• **Exercise aim**
In the material below, some lines carry "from". Copy each such line.

• **Given data**

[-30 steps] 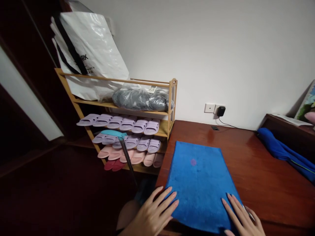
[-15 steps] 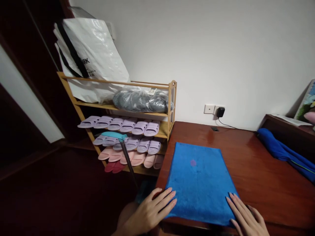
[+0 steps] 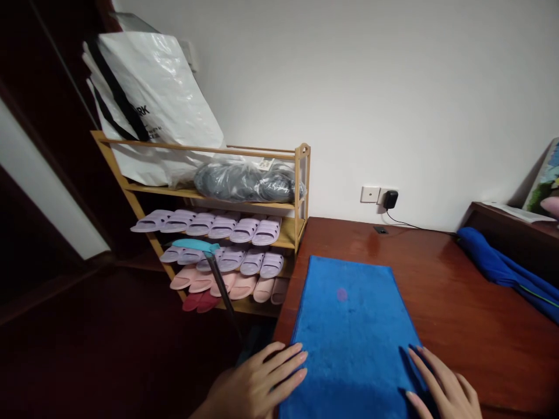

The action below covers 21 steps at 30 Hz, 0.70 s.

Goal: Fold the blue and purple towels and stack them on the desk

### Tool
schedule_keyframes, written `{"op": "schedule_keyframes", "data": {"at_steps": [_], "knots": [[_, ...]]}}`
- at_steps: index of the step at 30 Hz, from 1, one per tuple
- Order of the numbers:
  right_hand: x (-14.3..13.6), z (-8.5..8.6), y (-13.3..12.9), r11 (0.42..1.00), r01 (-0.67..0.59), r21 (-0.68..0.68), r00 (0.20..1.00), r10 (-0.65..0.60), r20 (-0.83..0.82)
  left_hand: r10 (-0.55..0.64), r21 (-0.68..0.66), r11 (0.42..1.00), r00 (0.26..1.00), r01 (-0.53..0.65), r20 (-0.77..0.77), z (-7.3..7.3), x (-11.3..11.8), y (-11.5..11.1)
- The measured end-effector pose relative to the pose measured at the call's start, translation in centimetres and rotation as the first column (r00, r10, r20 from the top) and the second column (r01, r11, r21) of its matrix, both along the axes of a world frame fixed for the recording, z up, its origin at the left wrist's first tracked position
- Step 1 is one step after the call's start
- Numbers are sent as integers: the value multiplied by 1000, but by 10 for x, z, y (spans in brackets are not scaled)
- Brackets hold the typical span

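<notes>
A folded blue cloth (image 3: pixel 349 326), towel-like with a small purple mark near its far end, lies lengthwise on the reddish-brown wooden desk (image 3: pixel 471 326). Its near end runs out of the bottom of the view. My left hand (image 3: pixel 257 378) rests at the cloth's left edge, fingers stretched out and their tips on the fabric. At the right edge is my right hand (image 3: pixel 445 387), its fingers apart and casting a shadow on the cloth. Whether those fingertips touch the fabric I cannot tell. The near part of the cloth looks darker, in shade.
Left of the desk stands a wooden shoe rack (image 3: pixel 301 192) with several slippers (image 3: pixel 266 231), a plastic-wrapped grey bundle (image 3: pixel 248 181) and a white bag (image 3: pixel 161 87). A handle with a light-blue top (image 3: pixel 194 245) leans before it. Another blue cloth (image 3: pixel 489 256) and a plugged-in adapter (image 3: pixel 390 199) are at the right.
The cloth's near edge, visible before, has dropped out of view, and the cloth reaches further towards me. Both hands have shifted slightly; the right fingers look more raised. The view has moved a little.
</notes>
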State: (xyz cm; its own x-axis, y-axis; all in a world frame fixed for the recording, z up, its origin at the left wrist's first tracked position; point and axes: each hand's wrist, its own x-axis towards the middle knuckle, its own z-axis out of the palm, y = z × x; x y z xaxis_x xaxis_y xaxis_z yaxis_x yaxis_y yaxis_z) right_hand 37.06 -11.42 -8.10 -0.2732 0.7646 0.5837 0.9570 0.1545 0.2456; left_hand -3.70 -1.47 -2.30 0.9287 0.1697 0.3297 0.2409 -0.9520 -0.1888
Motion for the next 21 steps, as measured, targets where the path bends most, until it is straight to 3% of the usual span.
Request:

• **Exercise solution**
- at_steps: index of the step at 30 Hz, from 1, one per tuple
- The measured end-effector pose relative to the pose measured at the call's start, translation in centimetres and rotation as the first column (r00, r10, r20 from the top) and the second column (r01, r11, r21) of its matrix, both along the axes of a world frame fixed for the recording, z up, its origin at the left wrist's first tracked position

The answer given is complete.